Task description
Once the pictures are set aside, output all the records exactly.

The input
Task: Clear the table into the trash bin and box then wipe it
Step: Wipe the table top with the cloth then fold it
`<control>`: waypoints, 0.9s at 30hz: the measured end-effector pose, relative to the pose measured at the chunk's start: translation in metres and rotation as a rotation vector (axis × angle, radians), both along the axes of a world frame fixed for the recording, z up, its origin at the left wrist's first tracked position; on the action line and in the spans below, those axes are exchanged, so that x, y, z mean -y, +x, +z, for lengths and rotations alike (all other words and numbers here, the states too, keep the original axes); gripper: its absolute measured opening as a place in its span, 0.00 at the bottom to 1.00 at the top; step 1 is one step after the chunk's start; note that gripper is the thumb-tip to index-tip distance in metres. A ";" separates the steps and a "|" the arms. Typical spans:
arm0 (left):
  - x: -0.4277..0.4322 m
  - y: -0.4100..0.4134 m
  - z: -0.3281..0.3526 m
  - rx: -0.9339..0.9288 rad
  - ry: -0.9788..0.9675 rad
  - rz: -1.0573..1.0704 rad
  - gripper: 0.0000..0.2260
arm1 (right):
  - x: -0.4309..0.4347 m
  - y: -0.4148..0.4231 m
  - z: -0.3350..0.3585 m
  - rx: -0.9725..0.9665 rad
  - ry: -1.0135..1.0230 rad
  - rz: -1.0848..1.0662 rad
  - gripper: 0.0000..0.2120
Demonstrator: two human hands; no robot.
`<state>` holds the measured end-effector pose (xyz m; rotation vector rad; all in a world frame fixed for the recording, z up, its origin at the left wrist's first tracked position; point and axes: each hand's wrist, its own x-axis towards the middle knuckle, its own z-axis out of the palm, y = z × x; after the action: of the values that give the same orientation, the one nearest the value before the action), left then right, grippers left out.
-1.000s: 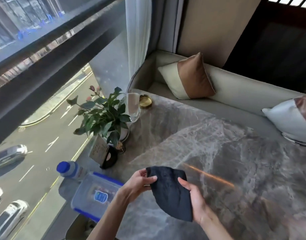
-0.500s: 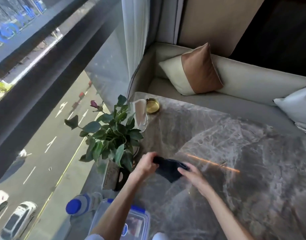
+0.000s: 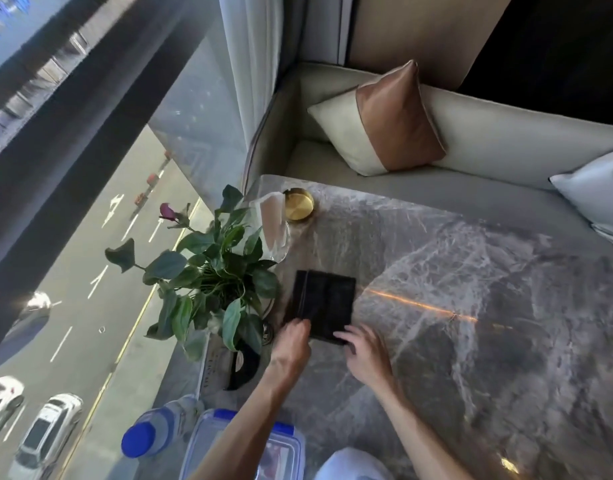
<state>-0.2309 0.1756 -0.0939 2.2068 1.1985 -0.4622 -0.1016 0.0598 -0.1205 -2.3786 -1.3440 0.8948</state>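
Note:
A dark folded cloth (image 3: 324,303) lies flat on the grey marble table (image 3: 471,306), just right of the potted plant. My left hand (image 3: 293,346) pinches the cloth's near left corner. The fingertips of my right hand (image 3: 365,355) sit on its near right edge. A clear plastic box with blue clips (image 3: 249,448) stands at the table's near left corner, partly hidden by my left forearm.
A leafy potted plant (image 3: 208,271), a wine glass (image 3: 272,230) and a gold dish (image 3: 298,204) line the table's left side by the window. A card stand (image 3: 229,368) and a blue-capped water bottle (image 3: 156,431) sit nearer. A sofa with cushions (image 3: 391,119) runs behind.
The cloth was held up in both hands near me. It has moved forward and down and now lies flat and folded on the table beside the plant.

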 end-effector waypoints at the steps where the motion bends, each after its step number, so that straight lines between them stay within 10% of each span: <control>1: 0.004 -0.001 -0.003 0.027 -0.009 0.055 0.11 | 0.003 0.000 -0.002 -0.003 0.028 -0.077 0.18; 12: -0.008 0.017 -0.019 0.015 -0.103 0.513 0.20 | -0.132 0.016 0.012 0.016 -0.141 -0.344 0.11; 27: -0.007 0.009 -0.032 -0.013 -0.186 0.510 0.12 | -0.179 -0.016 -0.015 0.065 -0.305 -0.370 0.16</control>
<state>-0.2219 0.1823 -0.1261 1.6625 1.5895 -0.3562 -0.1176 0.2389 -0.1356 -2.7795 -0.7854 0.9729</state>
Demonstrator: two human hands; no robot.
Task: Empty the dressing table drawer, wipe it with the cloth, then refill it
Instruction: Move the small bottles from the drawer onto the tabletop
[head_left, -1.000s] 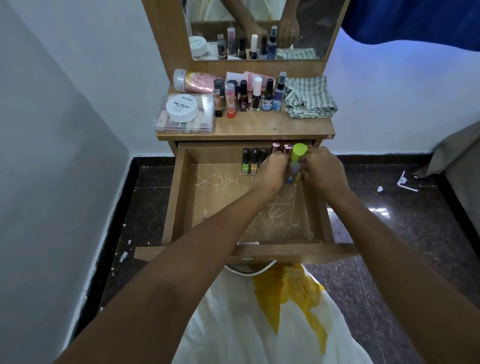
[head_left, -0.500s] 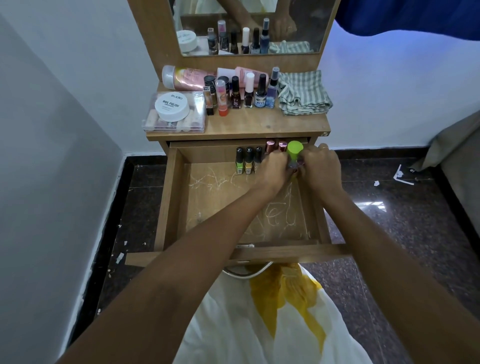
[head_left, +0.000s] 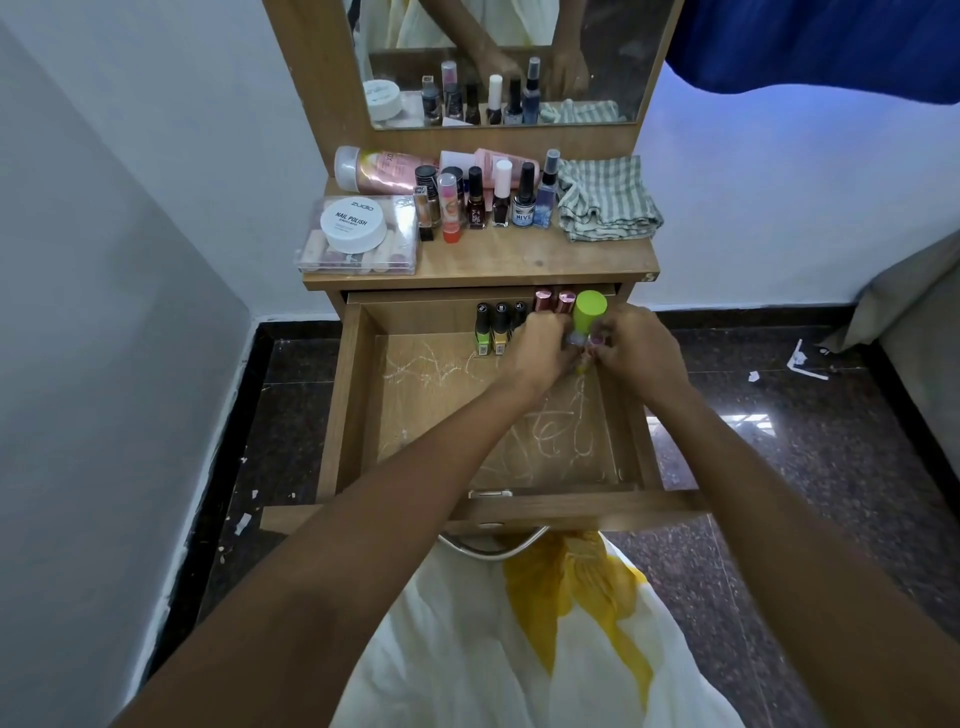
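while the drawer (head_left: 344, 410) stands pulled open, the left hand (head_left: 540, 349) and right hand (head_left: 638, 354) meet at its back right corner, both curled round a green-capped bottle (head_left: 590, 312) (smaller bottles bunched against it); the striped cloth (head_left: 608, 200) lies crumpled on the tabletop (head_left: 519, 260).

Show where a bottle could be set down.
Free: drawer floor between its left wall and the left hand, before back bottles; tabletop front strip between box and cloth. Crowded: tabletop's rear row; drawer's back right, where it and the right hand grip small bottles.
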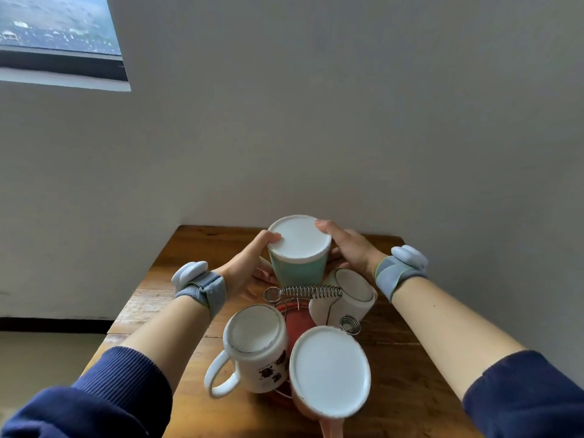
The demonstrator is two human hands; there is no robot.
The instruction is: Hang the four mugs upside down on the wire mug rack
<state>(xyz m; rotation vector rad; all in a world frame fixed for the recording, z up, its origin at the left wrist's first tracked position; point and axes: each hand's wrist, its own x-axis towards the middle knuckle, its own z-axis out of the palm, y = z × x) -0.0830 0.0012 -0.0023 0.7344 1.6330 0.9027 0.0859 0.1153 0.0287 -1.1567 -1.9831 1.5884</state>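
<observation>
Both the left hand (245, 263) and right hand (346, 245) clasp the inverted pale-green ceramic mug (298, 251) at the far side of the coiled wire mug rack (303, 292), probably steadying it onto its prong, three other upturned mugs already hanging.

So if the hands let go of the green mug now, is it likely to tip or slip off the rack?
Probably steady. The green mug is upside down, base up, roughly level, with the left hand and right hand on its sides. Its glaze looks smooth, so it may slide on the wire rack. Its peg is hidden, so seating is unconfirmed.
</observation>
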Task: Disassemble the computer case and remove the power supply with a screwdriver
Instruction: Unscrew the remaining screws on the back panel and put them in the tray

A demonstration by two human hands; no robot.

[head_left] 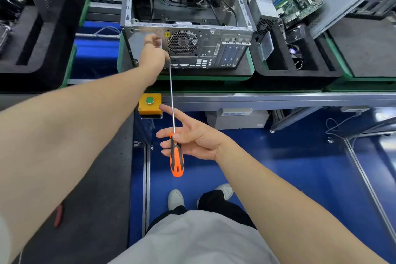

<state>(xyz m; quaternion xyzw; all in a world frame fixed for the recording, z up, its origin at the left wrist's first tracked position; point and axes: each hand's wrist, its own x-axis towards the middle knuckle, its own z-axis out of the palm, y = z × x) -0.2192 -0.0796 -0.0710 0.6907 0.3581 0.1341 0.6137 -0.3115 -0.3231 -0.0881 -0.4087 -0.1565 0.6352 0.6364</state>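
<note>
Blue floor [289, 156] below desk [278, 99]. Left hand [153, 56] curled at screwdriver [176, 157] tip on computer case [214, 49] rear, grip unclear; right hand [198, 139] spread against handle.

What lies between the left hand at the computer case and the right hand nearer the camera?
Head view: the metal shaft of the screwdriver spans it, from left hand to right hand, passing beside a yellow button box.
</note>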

Task solution
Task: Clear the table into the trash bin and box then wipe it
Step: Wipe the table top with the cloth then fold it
`<control>`: waypoints, 0.9s at 30hz: the measured end-effector pose, relative to the pose measured at the chunk's start: translation in metres and rotation as a rotation vector (axis × angle, radians), both along the axes of a world frame fixed for the recording, z up, its origin at the left wrist's first tracked position; on the action line and in the spans below, those axes are exchanged, so that x, y, z mean -y, +x, +z, for lengths and rotations alike (all other words and numbers here, the states too, keep the original axes); gripper: its absolute measured opening as a place in its span, 0.00 at the bottom to 1.00 at the top; step 1 is one step after the chunk's start; note that gripper is the thumb-tip to index-tip distance in metres. A ";" separates the steps and a "|" the arms. Typical spans:
arm0 (left):
  - x: -0.4277..0.4322 m
  - y: -0.4100..0.4134 m
  - z: -0.3281..0.3526 m
  - rx: -0.9339..0.9288 rad
  - ry: -0.9788..0.9675 rad
  - rz: -1.0573..1.0704 rad
  - gripper: 0.0000..0.2260
arm1 (right):
  - x: -0.4309..0.4347 m
  - y: -0.4148..0.4231 m
  - z: -0.3350..0.3585 m
  - rx: -0.9725..0.9665 rad
  - ry: -1.0135..1.0230 rad
  - rz: -1.0848..1.0662 rad
  - gripper: 0.0000..0.2120
Demonstrator: two human hands; no robot.
`<state>` holds the measured end-effector pose (xyz m; rotation vector rad; all in a world frame fixed for the recording, z up, its origin at the left wrist's first tracked position; point and axes: each hand's wrist, its own x-axis towards the middle knuckle, its own z-axis out of the palm, y = z × x; after the action: of the values that give the same orientation, the one nearest the value before the action), left then right, grippers left out.
-1.000s: 
-0.500s: 
+0.000s: 
<state>-0.2309 0.1756 -0.0939 2.2068 1.1985 -0.4622 -0.1016 0.0598 -0.1205 -2.3786 -1.3440 0.8948</state>
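Note:
A dark folded cloth (image 3: 324,303) lies flat on the grey marble table (image 3: 471,306), just right of the potted plant. My left hand (image 3: 293,346) pinches the cloth's near left corner. The fingertips of my right hand (image 3: 365,355) sit on its near right edge. A clear plastic box with blue clips (image 3: 249,448) stands at the table's near left corner, partly hidden by my left forearm.
A leafy potted plant (image 3: 208,271), a wine glass (image 3: 272,230) and a gold dish (image 3: 298,204) line the table's left side by the window. A card stand (image 3: 229,368) and a blue-capped water bottle (image 3: 156,431) sit nearer. A sofa with cushions (image 3: 391,119) runs behind.
The cloth was held up in both hands near me. It has moved forward and down and now lies flat and folded on the table beside the plant.
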
 end-effector waypoints at the steps where the motion bends, each after its step number, so that straight lines between them stay within 10% of each span: <control>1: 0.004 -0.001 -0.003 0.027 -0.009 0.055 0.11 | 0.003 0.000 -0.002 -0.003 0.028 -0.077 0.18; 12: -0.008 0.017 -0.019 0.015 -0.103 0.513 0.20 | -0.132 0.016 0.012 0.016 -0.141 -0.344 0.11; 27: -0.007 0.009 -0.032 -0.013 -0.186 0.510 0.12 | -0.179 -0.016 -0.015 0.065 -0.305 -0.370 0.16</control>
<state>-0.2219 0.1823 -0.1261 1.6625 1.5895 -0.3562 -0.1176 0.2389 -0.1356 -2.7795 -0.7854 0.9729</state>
Demonstrator: two human hands; no robot.
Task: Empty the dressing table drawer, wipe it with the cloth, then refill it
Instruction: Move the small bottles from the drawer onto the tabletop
[head_left, -1.000s] 
[head_left, -0.500s] 
[head_left, +0.000s] 
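while the drawer (head_left: 344, 410) stands pulled open, the left hand (head_left: 540, 349) and right hand (head_left: 638, 354) meet at its back right corner, both curled round a green-capped bottle (head_left: 590, 312) (smaller bottles bunched against it); the striped cloth (head_left: 608, 200) lies crumpled on the tabletop (head_left: 519, 260).

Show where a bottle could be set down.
Free: drawer floor between its left wall and the left hand, before back bottles; tabletop front strip between box and cloth. Crowded: tabletop's rear row; drawer's back right, where it and the right hand grip small bottles.
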The demonstrator is two human hands; there is no robot.
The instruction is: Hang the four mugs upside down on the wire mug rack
<state>(xyz m; rotation vector rad; all in a world frame fixed for the recording, z up, its origin at the left wrist's first tracked position; point and axes: each hand's wrist, its own x-axis towards the middle knuckle, its own z-axis out of the palm, y = z × x) -0.0830 0.0012 -0.0023 0.7344 1.6330 0.9027 0.0859 0.1153 0.0287 -1.1567 -1.9831 1.5884</state>
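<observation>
Both the left hand (245, 263) and right hand (346, 245) clasp the inverted pale-green ceramic mug (298, 251) at the far side of the coiled wire mug rack (303, 292), probably steadying it onto its prong, three other upturned mugs already hanging.

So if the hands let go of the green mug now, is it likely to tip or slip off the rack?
Probably steady. The green mug is upside down, base up, roughly level, with the left hand and right hand on its sides. Its glaze looks smooth, so it may slide on the wire rack. Its peg is hidden, so seating is unconfirmed.
</observation>
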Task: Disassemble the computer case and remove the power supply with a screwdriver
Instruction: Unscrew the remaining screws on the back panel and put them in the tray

A demonstration by two human hands; no robot.

[head_left] 

<state>(xyz m; quaternion xyzw; all in a world frame fixed for the recording, z up, its origin at the left wrist's first tracked position; point and axes: each hand's wrist, its own x-axis towards the middle knuckle, its own z-axis out of the palm, y = z × x) -0.2192 -0.0796 -0.0710 0.6907 0.3581 0.1341 0.6137 -0.3115 -0.3231 -0.0881 -0.4087 -0.1565 0.6352 0.6364</state>
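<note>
Blue floor [289, 156] below desk [278, 99]. Left hand [153, 56] curled at screwdriver [176, 157] tip on computer case [214, 49] rear, grip unclear; right hand [198, 139] spread against handle.

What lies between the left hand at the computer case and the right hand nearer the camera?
Head view: the metal shaft of the screwdriver spans it, from left hand to right hand, passing beside a yellow button box.
</note>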

The answer has been given in full.